Provide an exact repetition of every entry, with no word altered.

Source records:
_____

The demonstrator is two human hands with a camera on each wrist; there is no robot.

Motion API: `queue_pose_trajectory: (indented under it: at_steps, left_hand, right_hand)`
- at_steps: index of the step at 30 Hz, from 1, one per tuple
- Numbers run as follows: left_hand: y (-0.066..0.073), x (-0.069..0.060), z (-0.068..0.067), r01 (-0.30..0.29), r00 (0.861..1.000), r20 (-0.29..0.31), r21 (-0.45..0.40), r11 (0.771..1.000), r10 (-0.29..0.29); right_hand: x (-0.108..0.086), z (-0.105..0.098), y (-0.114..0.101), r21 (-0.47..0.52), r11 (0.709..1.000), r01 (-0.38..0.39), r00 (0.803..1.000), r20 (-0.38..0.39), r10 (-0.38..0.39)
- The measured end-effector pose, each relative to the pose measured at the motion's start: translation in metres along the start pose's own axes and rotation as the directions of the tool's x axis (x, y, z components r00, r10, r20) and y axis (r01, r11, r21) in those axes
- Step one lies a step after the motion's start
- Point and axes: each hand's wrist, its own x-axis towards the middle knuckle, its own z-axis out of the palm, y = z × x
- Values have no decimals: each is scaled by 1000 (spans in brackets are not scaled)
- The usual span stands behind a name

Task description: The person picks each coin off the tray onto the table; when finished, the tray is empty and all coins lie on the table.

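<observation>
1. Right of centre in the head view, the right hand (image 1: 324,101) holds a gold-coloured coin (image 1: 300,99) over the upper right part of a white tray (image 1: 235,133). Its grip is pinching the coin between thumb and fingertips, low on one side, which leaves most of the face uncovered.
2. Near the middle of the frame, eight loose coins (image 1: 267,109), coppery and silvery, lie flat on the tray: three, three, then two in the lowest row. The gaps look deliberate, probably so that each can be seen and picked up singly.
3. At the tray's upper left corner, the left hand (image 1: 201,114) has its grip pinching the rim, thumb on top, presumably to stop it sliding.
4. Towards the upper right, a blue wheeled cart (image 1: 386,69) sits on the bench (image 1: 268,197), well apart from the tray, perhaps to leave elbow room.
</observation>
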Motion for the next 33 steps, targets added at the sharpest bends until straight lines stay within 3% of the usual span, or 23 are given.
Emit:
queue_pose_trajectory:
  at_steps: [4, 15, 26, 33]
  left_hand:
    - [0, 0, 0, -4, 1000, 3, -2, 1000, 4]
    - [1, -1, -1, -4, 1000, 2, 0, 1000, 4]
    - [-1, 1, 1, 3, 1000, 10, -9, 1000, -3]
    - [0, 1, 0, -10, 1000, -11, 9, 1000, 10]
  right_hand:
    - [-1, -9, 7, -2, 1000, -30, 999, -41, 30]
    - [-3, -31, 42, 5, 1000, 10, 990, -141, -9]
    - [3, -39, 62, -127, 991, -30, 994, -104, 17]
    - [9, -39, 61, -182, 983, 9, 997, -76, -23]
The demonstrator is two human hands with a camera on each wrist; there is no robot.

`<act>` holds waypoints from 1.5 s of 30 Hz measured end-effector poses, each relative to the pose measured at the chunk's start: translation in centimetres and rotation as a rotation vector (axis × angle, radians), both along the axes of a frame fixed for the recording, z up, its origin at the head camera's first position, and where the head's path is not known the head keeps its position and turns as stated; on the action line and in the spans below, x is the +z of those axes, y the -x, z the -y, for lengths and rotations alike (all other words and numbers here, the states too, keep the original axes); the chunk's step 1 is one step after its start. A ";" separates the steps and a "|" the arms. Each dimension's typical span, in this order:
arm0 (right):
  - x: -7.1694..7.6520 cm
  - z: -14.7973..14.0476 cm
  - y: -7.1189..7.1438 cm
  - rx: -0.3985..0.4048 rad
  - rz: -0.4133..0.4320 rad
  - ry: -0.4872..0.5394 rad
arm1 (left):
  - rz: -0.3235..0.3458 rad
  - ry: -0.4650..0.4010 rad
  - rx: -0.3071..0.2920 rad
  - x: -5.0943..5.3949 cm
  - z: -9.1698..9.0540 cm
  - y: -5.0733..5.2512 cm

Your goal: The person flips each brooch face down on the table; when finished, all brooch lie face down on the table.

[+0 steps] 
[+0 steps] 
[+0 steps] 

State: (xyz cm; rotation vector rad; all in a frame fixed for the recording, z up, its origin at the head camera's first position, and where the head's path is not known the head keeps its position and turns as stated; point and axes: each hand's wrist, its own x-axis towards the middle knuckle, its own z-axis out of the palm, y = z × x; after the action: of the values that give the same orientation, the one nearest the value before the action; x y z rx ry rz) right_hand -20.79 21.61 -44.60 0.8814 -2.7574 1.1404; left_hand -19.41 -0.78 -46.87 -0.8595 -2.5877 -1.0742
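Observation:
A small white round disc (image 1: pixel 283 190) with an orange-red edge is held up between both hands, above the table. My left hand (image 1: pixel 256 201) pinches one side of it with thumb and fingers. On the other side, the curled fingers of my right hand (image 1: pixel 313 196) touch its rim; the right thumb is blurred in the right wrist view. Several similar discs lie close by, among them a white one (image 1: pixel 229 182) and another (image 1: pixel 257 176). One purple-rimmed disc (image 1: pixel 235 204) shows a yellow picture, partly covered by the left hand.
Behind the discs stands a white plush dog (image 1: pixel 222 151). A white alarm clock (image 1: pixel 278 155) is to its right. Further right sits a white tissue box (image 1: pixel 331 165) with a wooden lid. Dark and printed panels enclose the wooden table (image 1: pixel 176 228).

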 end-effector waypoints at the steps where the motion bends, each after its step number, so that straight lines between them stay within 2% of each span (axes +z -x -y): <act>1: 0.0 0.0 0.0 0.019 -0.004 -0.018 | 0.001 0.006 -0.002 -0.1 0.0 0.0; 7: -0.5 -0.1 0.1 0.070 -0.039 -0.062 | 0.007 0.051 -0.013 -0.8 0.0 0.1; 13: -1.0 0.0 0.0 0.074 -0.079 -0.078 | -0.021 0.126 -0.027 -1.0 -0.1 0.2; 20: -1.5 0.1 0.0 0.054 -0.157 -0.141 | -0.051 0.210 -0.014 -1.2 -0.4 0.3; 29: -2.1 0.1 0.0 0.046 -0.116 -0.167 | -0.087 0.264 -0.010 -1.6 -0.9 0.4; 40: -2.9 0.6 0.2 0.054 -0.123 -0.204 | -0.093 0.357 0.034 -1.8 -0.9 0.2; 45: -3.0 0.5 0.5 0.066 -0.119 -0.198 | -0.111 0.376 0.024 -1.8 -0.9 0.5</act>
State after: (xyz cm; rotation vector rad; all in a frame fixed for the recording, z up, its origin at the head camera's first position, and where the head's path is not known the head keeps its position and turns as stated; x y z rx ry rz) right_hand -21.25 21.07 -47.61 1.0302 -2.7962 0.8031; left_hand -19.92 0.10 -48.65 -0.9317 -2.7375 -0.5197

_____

Exercise solution —
The demonstrator is two human hands with a camera on each wrist; there is no robot.

Motion API: `queue_pose_trajectory: (indented under it: at_steps, left_hand, right_hand)`
- at_steps: index of the step at 30 Hz, from 1, one per tuple
- Numbers run as follows: left_hand: y (-0.066..0.073), x (-0.069..0.060), z (-0.068..0.067), r01 (-0.30..0.29), r00 (0.861..1.000), r20 (-0.29..0.31), r21 (-0.45..0.40), r11 (0.771..1.000), r10 (-0.29..0.29); right_hand: x (-0.108..0.086), z (-0.105..0.098), y (-0.114..0.101), r21 (-0.47..0.52), r11 (0.709..1.000), r01 (-0.38..0.39), r00 (0.803..1.000), r20 (-0.38..0.39), r10 (-0.38..0.39)
- The measured end-effector pose, each relative to the pose measured at the motion's start: translation in metres along the start pose's own axes and rotation as the directions of the tool's x axis (x, y, z components r00, r10, r20) and y axis (r01, r11, r21) in those axes
- Step one lies a step after the motion's start
- Point and axes: each hand's wrist, its own x-axis towards the middle knuckle, its own z-axis out of the palm, y = z × x
- Values have no decimals: each is scaled by 1000 (spans in brackets are not scaled)
- The usual span stands behind a name

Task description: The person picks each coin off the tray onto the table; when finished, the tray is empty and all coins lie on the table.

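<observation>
1. Right of centre in the head view, the right hand (image 1: 324,101) holds a gold-coloured coin (image 1: 300,99) over the upper right part of a white tray (image 1: 235,133). Its grip is pinching the coin between thumb and fingertips, low on one side, which leaves most of the face uncovered.
2. Near the middle of the frame, eight loose coins (image 1: 267,109), coppery and silvery, lie flat on the tray: three, three, then two in the lowest row. The gaps look deliberate, probably so that each can be seen and picked up singly.
3. At the tray's upper left corner, the left hand (image 1: 201,114) has its grip pinching the rim, thumb on top, presumably to stop it sliding.
4. Towards the upper right, a blue wheeled cart (image 1: 386,69) sits on the bench (image 1: 268,197), well apart from the tray, perhaps to leave elbow room.
</observation>
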Motion for the next 33 steps, targets added at the sharpest bends until straight lines stay within 3% of the usual span, or 23 are given.
Emit:
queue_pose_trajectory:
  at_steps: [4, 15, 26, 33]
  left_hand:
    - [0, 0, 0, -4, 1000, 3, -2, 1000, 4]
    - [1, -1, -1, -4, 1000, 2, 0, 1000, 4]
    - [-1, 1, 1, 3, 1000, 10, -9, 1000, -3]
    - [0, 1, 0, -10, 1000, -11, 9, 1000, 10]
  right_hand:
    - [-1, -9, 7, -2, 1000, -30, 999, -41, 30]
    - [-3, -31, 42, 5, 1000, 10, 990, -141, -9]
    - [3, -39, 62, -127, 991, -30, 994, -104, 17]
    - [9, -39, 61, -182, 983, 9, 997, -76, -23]
The demonstrator is two human hands with a camera on each wrist; there is no robot.

`<act>` holds waypoints from 1.5 s of 30 Hz measured end-effector poses, each relative to the pose measured at the chunk's start: translation in centimetres and rotation as a rotation vector (axis × angle, radians), both along the axes of a frame fixed for the recording, z up, its origin at the head camera's first position, and where the head's path is not known the head keeps its position and turns as stated; on the action line and in the spans below, x is the +z of those axes, y the -x, z the -y, for lengths and rotations alike (all other words and numbers here, the states too, keep the original axes); the chunk's step 1 is one step after its start. A ";" separates the steps and a "|" the arms. Each dimension's typical span, in this order:
arm0 (right):
  - x: -7.1694..7.6520 cm
  - z: -14.7973..14.0476 cm
  - y: -7.1189..7.1438 cm
  - rx: -0.3985..0.4048 rad
  - rz: -0.4133..0.4320 rad
  - ry: -0.4872..0.5394 rad
arm1 (left):
  - rz: -0.3235..0.3458 rad
  - ry: -0.4650..0.4010 rad
  - rx: -0.3071..0.2920 rad
  - x: -5.0943..5.3949 cm
  - z: -9.1698..9.0540 cm
  - y: -5.0733..5.2512 cm

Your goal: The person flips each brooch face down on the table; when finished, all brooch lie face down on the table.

[+0 steps] 
[+0 steps] 
[+0 steps] 

State: (xyz cm; rotation vector rad; all in a frame fixed for the recording, z up, its origin at the head camera's first position, and where the head's path is not known the head keeps its position and turns as stated; point and axes: each hand's wrist, its own x-axis towards the middle knuckle, its own z-axis out of the palm, y = z × x; after the action: of the values that give the same orientation, the one nearest the value before the action; x y z rx ry rz) right_hand -20.79 21.61 -44.60 0.8814 -2.7574 1.1404; left_hand -19.41 -0.78 -46.87 -0.8595 -2.5877 -1.0742
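Observation:
A small white round disc (image 1: pixel 283 190) with an orange-red edge is held up between both hands, above the table. My left hand (image 1: pixel 256 201) pinches one side of it with thumb and fingers. On the other side, the curled fingers of my right hand (image 1: pixel 313 196) touch its rim; the right thumb is blurred in the right wrist view. Several similar discs lie close by, among them a white one (image 1: pixel 229 182) and another (image 1: pixel 257 176). One purple-rimmed disc (image 1: pixel 235 204) shows a yellow picture, partly covered by the left hand.
Behind the discs stands a white plush dog (image 1: pixel 222 151). A white alarm clock (image 1: pixel 278 155) is to its right. Further right sits a white tissue box (image 1: pixel 331 165) with a wooden lid. Dark and printed panels enclose the wooden table (image 1: pixel 176 228).
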
 end-effector waypoints at the steps where the motion bends, each after its step number, so that straight lines between them stay within 2% of each span (axes +z -x -y): <act>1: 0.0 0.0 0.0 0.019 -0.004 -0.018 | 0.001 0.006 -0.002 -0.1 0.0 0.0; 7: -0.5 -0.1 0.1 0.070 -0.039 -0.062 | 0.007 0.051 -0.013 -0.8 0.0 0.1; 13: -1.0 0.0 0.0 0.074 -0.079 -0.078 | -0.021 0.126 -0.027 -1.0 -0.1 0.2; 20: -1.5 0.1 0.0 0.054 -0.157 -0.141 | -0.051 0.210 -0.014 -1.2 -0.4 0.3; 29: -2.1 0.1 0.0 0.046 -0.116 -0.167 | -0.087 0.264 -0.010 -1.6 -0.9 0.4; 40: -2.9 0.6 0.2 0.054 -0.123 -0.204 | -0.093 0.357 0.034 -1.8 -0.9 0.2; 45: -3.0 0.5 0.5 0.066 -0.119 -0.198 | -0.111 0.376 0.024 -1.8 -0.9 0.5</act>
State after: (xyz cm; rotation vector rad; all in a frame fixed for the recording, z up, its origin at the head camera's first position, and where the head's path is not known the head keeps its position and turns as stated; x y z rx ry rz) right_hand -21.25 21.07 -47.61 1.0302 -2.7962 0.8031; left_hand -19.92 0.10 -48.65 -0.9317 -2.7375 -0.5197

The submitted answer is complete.